Convite para um show
Às vezes, tiro os dados móveis e o wifi do celular. Em casa, jogo o celular numa gaveta, e na rua, levo para se precisar de um…telefone. É bem folgado de minha parte! Se preciso de um mapa indo para algum lugar, ou combinar algo, socorro-me no celular de meu companheiro. E nem que seja por 10 minutos, isso acaba acontecendo. Portanto, não se trata aqui de uma epifania offline nem da receita definitiva para escapar da internet. Eu não descobri Atlântida alguma, mas insisto em experimentar abrir espaços, pois a colheita de bem estar é extraordinária. O extraordinário a que me refiro, sempre bom ressaltar, vem de viver as coisas com inteireza, não de grandes gestos em busca de iluminação. No sábado, vi filmes, cozinhei, arrumei a casa, bebi cerveja na varanda.
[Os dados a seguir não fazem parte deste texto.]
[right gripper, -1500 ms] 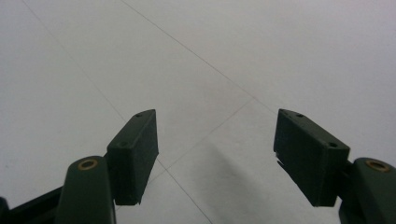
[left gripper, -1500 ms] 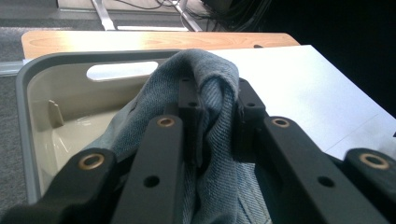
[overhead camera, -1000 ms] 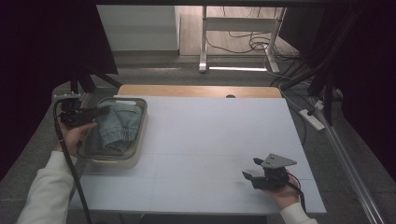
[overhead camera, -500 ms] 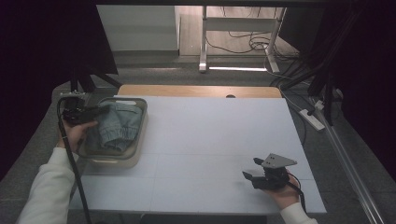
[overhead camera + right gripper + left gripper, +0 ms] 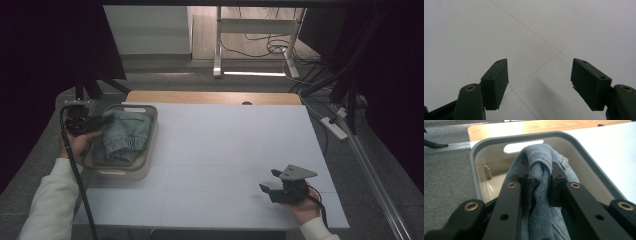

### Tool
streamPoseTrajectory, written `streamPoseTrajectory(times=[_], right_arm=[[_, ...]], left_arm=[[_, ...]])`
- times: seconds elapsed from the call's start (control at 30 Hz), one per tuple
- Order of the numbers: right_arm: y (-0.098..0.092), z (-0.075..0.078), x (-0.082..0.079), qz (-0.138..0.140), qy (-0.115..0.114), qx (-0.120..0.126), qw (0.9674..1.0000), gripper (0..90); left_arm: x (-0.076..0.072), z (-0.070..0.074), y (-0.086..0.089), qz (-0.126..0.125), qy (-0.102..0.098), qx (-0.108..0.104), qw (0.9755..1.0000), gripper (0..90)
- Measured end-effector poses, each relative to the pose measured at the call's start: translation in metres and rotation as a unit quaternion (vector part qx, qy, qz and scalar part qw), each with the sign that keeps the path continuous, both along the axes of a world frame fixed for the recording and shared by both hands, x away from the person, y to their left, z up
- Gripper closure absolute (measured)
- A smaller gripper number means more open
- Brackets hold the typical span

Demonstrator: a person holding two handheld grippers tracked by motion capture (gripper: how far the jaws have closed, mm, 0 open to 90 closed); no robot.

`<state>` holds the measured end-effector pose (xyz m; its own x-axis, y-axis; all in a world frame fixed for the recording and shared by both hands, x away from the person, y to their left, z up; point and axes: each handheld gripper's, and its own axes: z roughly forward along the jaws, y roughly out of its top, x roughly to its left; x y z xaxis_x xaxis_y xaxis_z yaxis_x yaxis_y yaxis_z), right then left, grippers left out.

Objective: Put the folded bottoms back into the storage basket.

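A blue denim garment (image 5: pixel 122 139) lies bunched in a beige tub with a grey rim (image 5: pixel 131 171) at the table's left edge. My left gripper (image 5: pixel 102 121) reaches in from the left and is shut on a fold of the denim (image 5: pixel 539 173); the cloth is pinched between both black pads, just above the tub (image 5: pixel 475 160). My right gripper (image 5: pixel 268 181) rests near the front right of the white table, pointing left, open. In the right gripper view its jaws (image 5: pixel 539 85) stand wide apart over bare white tabletop.
The white table top (image 5: pixel 225 145) stretches between tub and right gripper, with a wooden strip (image 5: pixel 210 97) along its far edge. Dark curtains hang left and right. A metal stand (image 5: pixel 218 45) and cables lie on the floor beyond.
The left hand has shifted slightly with the denim still in its grip. The right gripper has stayed put.
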<state>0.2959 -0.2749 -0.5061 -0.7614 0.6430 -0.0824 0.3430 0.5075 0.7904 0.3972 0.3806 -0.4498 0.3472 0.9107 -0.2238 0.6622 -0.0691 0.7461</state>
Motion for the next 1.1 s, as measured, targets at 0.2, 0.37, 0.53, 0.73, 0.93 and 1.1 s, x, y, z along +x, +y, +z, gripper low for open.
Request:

No domingo, fomos a um campeonato de futebol de meu filho. Nestes dias prosaicos, vividos sem a interferências de estímulos externos, o mundo se recolheu a um volume suportável, como quando desligamos um ventilador barulhento e ouvimos o silêncio da noite.
Foi nessa atmosfera de quietude que revi um trecho de O Show de Truman. O filme conta a história de Truman Burbank (Jim Carrey), um pacato corretor de seguros, que vive, sem saber, um reality show permanente. As câmeras, e os olhos de milhões de telespectadores em todo o mundo, acompanham 24h por dia a vida de Truman, desde seu nascimento, na fictícia Ilha de Seahaven. Seus familiares, esposa, amigos, colegas de trabalho e demais habitantes da cidade fazem parte de um elenco. São pequenos indícios que o levam a questionar a realidade harmônica em que vive. Espantada, lembrei da primeira vez que a vi a cena em que ele escova os dentes sem saber estar sendo filmado. Numa dessas viagens de memória que deixariam Proust orgulhoso, eu lembrei de quando a ideia de uma vida permanentemente sob a luz pública me parecia um absurdo, um horror absoluto. O mesmo se deu quando vi a primeira edição do Big Brother Brasil: o que mais me causava curiosidade, na época, era como conseguiriam manter a sanidade sem um contraponto privado, íntimo, por meses.
Hoje, o espanto se dissipou. Mas é importante recuperá-lo, recolocar as coisas no seu lugar. Perceber, como Truman, de que não podemos viver como peças publicitárias ambulantes, fazendo de nossas vidas privadas, e da gente, no fim das contas, uma vitrine de consumo.
Tomar as rédeas, estabelecer limites na relação com o digital, criar rotinas longe deste Grande Olho, é viver não nos bastidores da vida, mas no show real. Basta iniciar uma rotina com respiros analógicos regulares para perceber que as coisas pequenas e grandes, íntimas e públicas, continuam não só acontecendo com uma dignidade quase comovente, como somos capazes de dimensionar melhor o contorno entre elas. Este é o convite.